SUPERIOR Court Associate Judge Joseph N. Camacho issued an order on Friday stating that “John Joseph Jones was exposed to a specific peril of death and after a diligent search could not be found.”

Judge Camacho directed the CNMI Registrar of Vital Statistics to prepare a death certificate marked “presumptive” for John J. Jones, indicating that he died on Nov. 18, 2018.

The judge also directed the registrar to have the date of the order be shown on the death certificate.

Madelyn Ann Jones, a resident of Renton, Washington State, earlier asked the court to direct the CNMI registrar to prepare a death certificate establishing a presumption of death for her husband, John J. Jones, on Nov. 18, 2018. She is represented by attorney Rexford C. Kosack.

Mr. Jones, 65, a Federal Aviation Administration employee, went missing after scuba diving with three other persons at the Grotto in November.

According to his wife’s petition, Mr. Jones left behind a wife of 46 years, two children, five grandchildren and his mother.

Mr. Jones was one of two FAA employees temporarily detailed to Saipan to help repair the Francisco C. Ada/Saipan International Airport after it was damaged by Super Typhoon Yutu.

He and another FAA employee went diving on Nov. 18, 2018 for a weekend relaxation. The two entered the waters to scuba dive at the Grotto with two other divers, who were both dive instructors.

Mr. Jones and the other FAA employee were led on a dive tour as customers of a diving company when they went diving that day.

The four divers entered the water at the Grotto, submerged and swam together through one of the underwater passages.

When the four divers were outside the Grotto, Mr. Jones signaled to one of the dive instructors that he was running low on air. At that time, Mr. Jones was about 30 feet below the ocean’s surface.

The dive instructor “signaled to Mr.
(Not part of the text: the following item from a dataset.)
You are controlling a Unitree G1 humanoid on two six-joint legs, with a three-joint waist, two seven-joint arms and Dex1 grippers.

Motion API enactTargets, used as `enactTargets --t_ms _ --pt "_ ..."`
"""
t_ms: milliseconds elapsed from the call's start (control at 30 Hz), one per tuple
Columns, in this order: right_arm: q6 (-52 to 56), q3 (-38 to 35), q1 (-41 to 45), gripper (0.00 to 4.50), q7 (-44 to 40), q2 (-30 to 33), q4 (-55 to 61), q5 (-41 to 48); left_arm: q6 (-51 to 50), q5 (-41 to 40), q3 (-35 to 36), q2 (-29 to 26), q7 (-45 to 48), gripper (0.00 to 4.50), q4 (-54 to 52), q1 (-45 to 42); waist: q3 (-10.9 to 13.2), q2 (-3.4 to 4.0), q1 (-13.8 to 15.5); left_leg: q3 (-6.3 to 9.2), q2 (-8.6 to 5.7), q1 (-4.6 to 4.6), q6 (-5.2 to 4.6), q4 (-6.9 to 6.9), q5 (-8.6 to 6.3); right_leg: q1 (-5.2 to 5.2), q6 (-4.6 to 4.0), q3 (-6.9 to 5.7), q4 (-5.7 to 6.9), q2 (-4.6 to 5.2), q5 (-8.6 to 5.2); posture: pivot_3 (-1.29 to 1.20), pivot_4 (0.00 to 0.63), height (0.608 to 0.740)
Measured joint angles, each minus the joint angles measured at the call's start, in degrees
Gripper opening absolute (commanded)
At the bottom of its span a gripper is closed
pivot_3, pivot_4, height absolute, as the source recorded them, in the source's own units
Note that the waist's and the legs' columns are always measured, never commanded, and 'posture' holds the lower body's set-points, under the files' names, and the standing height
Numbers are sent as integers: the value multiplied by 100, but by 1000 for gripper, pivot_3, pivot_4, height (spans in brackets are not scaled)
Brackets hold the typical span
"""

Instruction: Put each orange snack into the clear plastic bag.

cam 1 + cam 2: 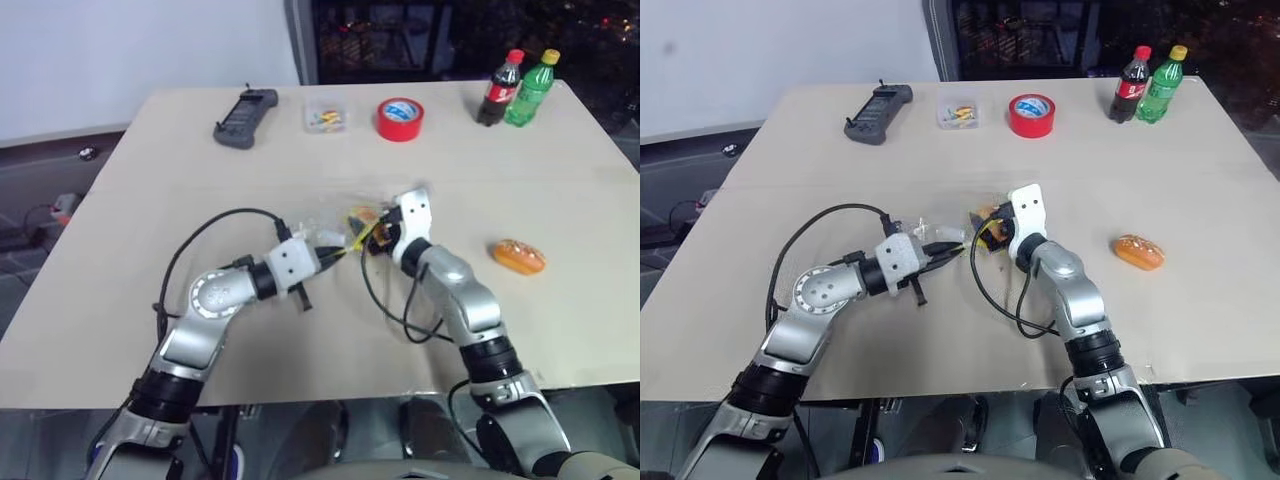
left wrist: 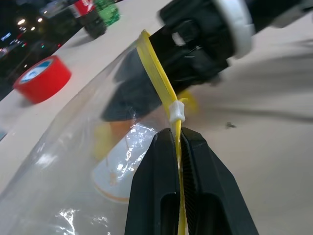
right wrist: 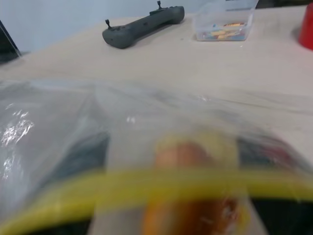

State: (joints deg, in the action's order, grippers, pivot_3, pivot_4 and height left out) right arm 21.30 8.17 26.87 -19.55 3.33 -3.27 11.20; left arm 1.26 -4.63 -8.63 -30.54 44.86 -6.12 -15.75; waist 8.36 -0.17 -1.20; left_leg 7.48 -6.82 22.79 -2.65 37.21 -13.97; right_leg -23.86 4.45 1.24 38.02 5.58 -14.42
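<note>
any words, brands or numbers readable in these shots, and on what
None can be read as text.
Cola bottle: red label, lettering too small.
Green bottle: label too small.
Red tape roll: blue-and-white disc in its centre, print blurred.
Clear plastic bag: faint yellow and orange print, no legible letters.
Small clear box: no legible label.
Black controller: no marking readable.

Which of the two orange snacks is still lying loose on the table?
The snack right of the right arm, alone on bare table. The other snack is at the bag mouth.
</note>
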Motion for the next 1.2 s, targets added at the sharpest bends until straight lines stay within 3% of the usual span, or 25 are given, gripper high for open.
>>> enactTargets --t_ms 167,367,433,467,500,633,1200 --pt "552 -141 -363 4365 -656 904 1549 495 -427 -66 168 274 -332 0 126 -117 0 -1 33 3 -1 4 -1 2 -1 4 0 -4 -6 2 0 0 150 740" --pt "1101 -652 -992 4469 -1067 2192 2560 699 -520 -117 195 416 -460 0 151 -238 -1 -3 54 4 -1 4 -1 4 -1 11 1 -7 -6 6 0 0 150 740" --pt "1144 -828 -1118 4469 -1107 2442 2662 646 -522 -117 184 429 -459 0 179 -251 -1 -3 31 -3 0 2 -1 4 -1 10 1 0 -4 17 0 0 150 740" --pt "1011 -914 -1378 4469 -1111 3069 2680 343 -502 -121 159 460 -450 0 180 -270 -1 -3 60 -2 -4 2 -2 5 -1 12 1 -6 -4 21 0 0 150 740" --pt "1010 -925 -1387 4469 -1111 3088 2676 331 -500 -121 160 459 -450 0 181 -269 -1 -3 62 -2 -4 2 -2 5 -1 12 2 -7 -4 21 0 0 150 740" --pt "667 -1665 -1866 4469 -1164 4035 1872 -205 -456 -117 172 415 -373 0 227 -199 2 -7 110 0 -8 1 -3 9 -1 21 2 -11 -7 23 0 0 150 740" --pt "533 -1919 -2028 4469 -2106 4216 432 258 -435 -159 138 390 -216 0 225 -178 2 -9 175 0 0 -5 -3 14 -1 29 3 -10 -6 33 1 0 150 740"
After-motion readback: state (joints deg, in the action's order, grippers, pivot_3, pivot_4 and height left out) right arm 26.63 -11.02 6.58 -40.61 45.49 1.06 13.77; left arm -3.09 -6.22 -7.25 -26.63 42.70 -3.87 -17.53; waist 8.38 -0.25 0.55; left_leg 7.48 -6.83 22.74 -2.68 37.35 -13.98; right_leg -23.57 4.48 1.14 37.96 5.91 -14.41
Jones with an ‘OK’ sign, a ‘thumbs up’ sign, and the blade of his hand pointing towards the passage. [The dive instructor] intended to communicate to [Mr.] Jones that they were OK, they would swim through the passage and then surface. He does not recall whether [Mr.] Jones responded to his signs.”

The dive instructor then used hand signals to inform the other dive instructor and FAA employee that they all should return to the Grotto.
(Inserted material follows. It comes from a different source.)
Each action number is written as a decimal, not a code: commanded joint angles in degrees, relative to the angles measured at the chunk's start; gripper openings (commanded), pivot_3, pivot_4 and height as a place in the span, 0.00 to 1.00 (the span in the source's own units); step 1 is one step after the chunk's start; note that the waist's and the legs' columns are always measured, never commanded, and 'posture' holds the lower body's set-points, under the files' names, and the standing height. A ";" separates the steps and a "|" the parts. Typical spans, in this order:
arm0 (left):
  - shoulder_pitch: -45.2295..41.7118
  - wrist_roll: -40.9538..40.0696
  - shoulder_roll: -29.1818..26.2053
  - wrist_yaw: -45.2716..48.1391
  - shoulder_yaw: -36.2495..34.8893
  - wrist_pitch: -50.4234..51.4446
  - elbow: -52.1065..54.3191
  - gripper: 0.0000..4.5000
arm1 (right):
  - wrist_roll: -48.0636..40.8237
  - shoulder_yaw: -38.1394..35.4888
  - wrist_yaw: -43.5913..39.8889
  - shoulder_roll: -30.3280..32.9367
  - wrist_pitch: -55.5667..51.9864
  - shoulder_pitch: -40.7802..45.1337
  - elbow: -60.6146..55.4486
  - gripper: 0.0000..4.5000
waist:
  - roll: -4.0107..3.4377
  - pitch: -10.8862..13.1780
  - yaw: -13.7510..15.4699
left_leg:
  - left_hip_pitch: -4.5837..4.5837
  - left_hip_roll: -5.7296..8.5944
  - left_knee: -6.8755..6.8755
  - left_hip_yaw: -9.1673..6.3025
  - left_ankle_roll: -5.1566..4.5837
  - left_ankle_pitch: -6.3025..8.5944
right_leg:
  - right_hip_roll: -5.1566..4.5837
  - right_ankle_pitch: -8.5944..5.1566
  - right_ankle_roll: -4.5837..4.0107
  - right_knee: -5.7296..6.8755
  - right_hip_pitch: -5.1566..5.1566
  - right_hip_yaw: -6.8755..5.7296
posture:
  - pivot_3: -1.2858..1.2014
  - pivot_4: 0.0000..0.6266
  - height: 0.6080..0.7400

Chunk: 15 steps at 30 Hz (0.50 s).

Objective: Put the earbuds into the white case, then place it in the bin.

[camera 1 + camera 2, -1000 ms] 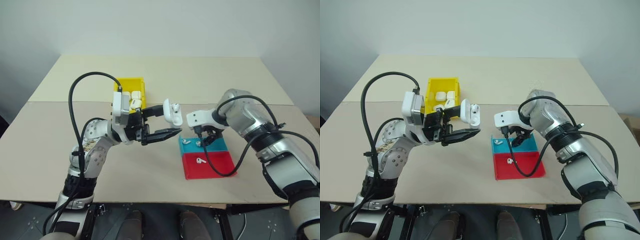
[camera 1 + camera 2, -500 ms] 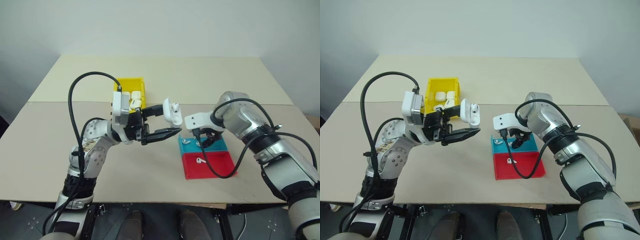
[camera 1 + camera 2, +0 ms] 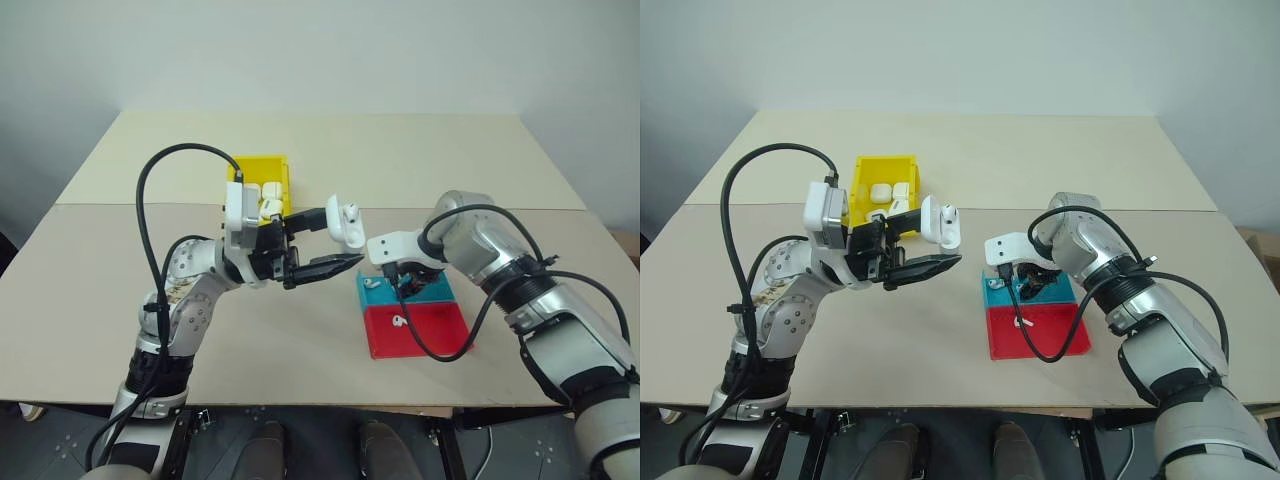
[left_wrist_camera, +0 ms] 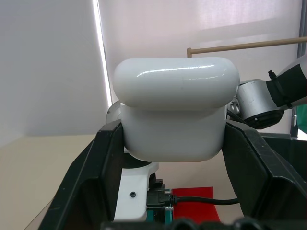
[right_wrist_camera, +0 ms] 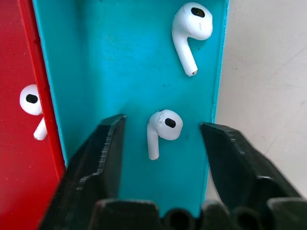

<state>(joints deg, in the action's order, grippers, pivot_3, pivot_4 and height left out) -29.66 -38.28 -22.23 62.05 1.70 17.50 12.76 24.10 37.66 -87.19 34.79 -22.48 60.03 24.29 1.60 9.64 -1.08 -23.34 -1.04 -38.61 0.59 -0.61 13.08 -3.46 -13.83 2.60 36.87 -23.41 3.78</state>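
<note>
My left gripper (image 3: 343, 240) is shut on the white case (image 3: 347, 228), holding it in the air over the middle of the table with its lid flipped open. The case (image 4: 173, 124) sits squarely between the two black fingers (image 4: 100, 163). My right gripper (image 5: 162, 122) points down into the teal half of the tray (image 3: 432, 290). It is open, with one earbud (image 5: 162, 125) lying between its fingers and a gap on each side. A second earbud (image 5: 189, 28) lies further along the teal half, a third (image 5: 32, 108) in the red half. The yellow bin (image 3: 260, 160) stands behind the left hand.
The bin holds several white cases (image 3: 250, 190). The flat tray's red half (image 3: 435, 325) is nearest me, on the table's right side. Black cables loop from both wrists, the right one (image 3: 430, 350) hanging over the tray.
My right arm has settled slightly lower over the teal half of the tray. The left arm and the case have stayed still.
</note>
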 commanded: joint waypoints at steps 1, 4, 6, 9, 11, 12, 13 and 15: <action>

After that, the dive instructor turned back to Mr. Jones but he was no longer there.

The two dive instructors searched up and down the cliffline outside the Grotto, but they were unable to find Mr. Jones.

The U.S. Coast Guard, the U.S. Navy, the U.S. Air Force, the CNMI Department of Fire and Emergency Medical Services and the CNMI Department of Public Safety searched for Mr. Jones for several days. The search was suspended on Nov. 24, 2018.